Saved entries
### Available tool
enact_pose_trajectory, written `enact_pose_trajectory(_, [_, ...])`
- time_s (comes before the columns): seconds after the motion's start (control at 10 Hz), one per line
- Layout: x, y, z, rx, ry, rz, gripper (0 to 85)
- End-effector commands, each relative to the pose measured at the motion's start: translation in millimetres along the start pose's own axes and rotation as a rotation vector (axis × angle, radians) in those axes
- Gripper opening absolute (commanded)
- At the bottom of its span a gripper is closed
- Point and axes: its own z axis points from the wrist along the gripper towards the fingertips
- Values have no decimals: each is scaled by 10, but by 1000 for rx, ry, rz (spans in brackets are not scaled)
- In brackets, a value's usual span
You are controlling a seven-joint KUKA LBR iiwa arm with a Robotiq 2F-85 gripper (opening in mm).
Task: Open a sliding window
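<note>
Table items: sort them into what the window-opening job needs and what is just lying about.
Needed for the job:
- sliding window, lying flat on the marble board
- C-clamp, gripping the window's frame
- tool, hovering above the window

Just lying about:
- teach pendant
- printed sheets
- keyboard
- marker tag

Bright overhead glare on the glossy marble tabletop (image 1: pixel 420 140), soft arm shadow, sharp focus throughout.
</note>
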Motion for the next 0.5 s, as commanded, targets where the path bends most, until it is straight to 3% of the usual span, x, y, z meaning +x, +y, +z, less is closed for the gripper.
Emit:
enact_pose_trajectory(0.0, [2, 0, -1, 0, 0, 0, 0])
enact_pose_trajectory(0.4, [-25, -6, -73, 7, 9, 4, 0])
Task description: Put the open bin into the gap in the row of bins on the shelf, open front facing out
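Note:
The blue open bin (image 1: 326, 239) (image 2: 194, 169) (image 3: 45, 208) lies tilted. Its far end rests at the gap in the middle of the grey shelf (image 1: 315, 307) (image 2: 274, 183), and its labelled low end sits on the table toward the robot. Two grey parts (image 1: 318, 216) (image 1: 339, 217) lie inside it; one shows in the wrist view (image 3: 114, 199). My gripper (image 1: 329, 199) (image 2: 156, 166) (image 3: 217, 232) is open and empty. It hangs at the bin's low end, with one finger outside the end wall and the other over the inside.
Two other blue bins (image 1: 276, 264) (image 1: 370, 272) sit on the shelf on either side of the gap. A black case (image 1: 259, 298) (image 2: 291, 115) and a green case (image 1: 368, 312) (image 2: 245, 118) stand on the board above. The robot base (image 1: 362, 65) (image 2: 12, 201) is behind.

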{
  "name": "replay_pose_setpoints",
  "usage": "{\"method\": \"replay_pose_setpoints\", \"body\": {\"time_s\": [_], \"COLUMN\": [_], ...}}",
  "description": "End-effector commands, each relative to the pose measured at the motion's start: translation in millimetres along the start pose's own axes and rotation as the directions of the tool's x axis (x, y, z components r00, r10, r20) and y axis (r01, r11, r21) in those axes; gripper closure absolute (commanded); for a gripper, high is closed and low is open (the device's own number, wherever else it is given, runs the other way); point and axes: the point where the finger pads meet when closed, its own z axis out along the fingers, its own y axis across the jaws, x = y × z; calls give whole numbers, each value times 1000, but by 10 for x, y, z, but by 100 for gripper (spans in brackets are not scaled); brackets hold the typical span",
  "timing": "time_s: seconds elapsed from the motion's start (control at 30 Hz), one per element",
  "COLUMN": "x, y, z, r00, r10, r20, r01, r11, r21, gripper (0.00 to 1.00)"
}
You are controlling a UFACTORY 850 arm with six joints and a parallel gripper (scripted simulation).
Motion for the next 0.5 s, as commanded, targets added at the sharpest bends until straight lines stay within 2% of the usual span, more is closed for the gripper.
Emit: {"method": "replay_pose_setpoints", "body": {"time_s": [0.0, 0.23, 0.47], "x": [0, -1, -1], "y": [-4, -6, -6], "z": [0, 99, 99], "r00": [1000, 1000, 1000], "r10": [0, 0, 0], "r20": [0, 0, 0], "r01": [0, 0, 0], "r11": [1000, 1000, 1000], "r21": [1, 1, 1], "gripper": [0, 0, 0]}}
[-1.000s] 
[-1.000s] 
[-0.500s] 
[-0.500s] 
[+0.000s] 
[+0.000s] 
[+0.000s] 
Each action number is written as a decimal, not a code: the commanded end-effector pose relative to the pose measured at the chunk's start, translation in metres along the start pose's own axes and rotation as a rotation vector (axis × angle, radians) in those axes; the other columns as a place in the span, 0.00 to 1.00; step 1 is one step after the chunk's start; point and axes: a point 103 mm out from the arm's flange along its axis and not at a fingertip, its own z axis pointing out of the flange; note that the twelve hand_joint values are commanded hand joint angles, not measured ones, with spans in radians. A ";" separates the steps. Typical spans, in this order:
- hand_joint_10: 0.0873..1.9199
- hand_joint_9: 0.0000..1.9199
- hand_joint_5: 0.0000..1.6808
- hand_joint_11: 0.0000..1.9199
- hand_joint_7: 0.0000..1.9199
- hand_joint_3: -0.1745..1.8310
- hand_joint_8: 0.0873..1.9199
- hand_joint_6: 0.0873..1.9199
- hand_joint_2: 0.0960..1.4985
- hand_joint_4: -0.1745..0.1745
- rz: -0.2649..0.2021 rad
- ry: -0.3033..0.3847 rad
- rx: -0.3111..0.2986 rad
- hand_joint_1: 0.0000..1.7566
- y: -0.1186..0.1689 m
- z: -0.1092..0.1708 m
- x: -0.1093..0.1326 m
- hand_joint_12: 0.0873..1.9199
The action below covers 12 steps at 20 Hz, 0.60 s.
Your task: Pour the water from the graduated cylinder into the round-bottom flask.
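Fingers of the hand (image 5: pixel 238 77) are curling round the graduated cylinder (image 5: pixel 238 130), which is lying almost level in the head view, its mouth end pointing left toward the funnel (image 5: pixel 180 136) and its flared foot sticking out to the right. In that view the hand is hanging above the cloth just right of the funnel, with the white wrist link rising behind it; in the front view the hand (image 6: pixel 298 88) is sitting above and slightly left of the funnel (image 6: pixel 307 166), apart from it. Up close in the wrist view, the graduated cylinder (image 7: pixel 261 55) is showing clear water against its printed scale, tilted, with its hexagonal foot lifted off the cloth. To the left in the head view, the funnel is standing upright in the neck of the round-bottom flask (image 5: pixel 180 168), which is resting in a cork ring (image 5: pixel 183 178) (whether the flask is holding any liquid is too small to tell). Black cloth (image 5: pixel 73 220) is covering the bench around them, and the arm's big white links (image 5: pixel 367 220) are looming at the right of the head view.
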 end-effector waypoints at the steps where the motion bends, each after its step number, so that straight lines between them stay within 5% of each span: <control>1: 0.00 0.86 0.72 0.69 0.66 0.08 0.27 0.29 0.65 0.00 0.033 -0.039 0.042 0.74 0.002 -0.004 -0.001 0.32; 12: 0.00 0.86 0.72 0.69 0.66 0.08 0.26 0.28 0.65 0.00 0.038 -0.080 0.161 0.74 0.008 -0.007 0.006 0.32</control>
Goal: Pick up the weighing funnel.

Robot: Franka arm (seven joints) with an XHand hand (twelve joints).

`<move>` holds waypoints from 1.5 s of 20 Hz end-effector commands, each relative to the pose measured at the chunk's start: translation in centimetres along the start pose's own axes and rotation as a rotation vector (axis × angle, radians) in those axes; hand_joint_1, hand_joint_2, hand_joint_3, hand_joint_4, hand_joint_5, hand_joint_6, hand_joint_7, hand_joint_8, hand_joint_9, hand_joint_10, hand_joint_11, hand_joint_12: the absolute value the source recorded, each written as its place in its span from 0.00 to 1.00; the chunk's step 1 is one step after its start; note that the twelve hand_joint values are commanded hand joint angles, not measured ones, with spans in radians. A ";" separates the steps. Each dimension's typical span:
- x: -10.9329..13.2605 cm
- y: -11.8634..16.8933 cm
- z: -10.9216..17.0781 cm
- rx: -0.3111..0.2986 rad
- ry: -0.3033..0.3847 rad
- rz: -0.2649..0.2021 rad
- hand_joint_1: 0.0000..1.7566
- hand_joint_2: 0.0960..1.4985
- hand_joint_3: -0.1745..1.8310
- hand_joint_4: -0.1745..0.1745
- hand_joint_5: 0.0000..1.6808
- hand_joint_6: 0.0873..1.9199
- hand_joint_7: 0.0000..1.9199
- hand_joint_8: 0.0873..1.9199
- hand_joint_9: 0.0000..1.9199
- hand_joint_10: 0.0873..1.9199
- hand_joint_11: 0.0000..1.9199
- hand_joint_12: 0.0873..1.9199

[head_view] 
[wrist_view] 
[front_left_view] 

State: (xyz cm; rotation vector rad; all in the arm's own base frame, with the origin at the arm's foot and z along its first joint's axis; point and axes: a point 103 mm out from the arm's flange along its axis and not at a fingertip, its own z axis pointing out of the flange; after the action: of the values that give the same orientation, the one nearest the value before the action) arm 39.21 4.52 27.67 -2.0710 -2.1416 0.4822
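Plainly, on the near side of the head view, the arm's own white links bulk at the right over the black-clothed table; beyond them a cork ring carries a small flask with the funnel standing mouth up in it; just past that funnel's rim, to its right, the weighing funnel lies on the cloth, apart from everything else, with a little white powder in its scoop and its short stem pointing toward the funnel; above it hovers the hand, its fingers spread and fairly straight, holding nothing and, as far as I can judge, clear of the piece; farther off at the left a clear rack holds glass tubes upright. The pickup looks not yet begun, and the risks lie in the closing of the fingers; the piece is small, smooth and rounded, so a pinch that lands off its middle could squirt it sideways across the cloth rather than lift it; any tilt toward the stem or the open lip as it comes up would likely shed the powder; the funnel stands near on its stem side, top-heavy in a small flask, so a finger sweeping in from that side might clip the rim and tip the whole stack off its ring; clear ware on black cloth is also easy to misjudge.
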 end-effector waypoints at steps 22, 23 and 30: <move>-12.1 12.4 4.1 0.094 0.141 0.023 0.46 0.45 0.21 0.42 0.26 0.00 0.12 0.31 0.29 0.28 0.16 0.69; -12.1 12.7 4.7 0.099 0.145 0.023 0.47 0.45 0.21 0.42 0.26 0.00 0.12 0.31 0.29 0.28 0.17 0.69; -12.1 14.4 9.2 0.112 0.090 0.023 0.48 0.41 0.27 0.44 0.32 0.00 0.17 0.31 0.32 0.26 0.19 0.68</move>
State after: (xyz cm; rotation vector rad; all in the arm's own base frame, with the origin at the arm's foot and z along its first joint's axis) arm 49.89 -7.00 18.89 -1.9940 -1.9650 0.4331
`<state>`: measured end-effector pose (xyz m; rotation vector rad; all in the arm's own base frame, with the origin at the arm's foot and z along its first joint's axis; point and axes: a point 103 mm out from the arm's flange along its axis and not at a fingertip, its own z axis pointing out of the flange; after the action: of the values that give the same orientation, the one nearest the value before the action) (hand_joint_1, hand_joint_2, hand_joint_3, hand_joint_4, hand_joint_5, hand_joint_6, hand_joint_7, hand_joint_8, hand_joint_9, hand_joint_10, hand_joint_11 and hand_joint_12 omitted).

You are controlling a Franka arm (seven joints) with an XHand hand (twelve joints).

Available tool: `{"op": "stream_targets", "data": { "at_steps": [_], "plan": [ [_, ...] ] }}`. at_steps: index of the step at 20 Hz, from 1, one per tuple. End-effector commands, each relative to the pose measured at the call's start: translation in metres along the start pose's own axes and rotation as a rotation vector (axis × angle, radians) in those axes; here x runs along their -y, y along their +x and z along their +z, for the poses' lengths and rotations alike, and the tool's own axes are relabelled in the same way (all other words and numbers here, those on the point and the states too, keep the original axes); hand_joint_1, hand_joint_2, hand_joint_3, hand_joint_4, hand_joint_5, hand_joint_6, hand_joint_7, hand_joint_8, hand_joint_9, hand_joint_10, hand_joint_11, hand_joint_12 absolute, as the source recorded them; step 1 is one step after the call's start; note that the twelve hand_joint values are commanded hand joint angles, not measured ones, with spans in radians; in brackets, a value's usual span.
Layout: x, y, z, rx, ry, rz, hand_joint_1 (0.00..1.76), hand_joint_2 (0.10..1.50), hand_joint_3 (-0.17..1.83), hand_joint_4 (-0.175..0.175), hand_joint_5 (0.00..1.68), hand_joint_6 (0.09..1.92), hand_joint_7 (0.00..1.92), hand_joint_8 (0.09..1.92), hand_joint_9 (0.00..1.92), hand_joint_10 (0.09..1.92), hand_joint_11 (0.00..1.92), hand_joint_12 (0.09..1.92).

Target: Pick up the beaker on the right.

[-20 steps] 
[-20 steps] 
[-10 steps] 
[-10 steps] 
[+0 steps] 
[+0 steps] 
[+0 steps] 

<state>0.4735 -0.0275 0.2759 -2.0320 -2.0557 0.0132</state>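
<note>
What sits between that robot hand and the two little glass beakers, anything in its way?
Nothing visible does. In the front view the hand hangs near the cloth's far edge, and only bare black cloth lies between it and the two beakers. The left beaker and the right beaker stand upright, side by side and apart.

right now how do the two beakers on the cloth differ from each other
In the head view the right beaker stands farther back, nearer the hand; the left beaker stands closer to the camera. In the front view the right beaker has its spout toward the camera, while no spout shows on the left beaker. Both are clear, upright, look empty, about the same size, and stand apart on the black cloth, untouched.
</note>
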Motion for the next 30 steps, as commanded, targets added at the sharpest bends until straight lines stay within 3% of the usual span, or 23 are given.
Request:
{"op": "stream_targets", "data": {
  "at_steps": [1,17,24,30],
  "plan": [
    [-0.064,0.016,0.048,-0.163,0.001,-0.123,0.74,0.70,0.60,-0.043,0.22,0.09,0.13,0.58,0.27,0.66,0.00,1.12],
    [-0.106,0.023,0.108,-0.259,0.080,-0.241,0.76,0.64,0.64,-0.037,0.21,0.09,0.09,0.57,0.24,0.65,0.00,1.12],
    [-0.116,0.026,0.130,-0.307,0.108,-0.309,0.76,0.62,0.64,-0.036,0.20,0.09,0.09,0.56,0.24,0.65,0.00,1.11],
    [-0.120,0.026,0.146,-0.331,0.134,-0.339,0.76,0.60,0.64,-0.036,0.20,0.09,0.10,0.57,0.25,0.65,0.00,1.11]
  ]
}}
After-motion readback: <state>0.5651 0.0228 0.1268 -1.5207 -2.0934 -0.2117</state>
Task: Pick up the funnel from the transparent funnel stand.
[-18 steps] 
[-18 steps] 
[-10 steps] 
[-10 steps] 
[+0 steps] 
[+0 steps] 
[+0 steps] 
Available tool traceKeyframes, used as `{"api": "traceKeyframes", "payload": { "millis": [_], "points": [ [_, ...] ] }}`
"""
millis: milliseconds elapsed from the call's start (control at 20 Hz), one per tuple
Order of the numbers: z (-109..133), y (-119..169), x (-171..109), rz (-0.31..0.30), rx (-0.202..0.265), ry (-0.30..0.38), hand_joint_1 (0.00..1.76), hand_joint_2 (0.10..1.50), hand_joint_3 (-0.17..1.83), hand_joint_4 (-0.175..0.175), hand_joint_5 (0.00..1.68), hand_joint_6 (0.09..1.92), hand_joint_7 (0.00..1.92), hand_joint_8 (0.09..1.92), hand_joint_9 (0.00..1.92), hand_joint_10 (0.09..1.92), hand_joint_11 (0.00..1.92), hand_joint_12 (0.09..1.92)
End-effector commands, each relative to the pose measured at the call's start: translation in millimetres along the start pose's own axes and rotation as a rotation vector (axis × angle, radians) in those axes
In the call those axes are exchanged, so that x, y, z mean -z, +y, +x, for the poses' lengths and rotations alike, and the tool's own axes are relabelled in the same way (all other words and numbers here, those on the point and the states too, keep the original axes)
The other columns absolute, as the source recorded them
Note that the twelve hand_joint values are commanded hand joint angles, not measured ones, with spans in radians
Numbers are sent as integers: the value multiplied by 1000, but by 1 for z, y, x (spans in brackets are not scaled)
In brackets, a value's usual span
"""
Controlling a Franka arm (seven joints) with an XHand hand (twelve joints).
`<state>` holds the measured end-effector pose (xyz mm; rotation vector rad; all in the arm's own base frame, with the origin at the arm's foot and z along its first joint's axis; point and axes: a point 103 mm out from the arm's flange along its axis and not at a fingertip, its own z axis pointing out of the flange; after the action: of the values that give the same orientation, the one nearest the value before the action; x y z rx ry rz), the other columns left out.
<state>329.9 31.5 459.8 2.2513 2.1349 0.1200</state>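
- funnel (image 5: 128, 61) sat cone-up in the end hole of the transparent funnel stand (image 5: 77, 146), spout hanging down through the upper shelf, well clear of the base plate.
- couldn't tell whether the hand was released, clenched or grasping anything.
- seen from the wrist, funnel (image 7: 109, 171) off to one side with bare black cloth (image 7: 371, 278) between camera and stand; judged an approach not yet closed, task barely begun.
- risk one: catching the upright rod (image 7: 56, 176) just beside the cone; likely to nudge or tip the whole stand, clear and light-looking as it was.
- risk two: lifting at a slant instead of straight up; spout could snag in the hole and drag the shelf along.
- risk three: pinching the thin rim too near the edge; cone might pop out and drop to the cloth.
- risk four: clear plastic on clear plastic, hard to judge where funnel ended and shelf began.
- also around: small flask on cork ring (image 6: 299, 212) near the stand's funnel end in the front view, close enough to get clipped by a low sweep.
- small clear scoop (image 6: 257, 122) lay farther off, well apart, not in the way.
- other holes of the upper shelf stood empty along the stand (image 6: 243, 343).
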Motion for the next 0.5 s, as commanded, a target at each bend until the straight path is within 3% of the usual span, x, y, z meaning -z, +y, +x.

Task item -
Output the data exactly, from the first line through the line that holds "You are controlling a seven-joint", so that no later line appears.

Expected output -
### Available tool
enact_pose_trajectory, written `enact_pose_trajectory(_, [_, ...])`
- time_s (comes before the columns): seconds after the motion's start (control at 10 Hz), one per line
- Layout: x, y, z, rx, ry, rz, gripper (0 to 85)
- End-effector commands, each relative to the pose measured at the motion's start: translation in millimetres along the start pose's own axes and rotation as a rotation vector (axis × angle, radians) in those axes
- Gripper opening absolute (commanded)
- At the bottom of its span a gripper is closed
- Point and axes: its own z axis points from the wrist along the gripper towards the fingertips
- Values have no decimals: each is scaled by 10, but by 1000 for rx, ry, rz (spans in brackets are not scaled)
- In brackets, a value's usual span
You are controlling a seven-joint KUKA LBR iiwa arm with a Robotiq 2F-85 gripper (opening in mm).

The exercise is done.